WORK INSTRUCTION:
Scan the data that follows and count the lines with the string "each"; answer with the count alone.
=== DATA EXCERPT ===
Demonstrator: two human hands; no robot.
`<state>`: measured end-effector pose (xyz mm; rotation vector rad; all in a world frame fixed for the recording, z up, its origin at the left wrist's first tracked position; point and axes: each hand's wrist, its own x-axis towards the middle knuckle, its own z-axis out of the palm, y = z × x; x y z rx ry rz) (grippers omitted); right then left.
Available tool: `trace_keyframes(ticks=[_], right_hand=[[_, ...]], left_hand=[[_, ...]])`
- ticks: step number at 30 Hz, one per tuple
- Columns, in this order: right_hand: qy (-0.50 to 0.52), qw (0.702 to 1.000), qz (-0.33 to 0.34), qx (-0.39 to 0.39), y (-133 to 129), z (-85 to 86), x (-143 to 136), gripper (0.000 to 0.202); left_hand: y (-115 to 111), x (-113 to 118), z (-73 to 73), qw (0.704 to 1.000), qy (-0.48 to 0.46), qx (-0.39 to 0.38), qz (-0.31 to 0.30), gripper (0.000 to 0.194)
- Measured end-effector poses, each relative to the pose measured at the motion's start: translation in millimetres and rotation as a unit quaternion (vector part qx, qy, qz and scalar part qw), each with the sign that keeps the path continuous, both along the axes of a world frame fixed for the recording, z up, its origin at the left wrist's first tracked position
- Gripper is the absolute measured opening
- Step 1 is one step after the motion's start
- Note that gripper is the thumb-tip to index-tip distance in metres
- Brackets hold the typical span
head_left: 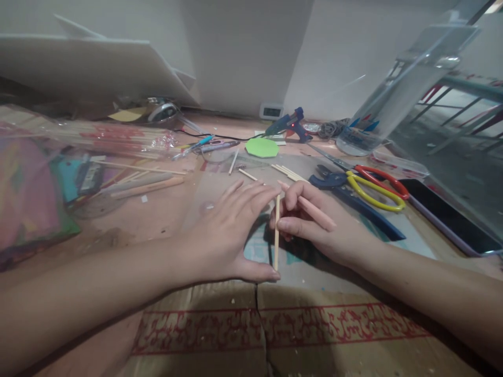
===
SOLUTION:
2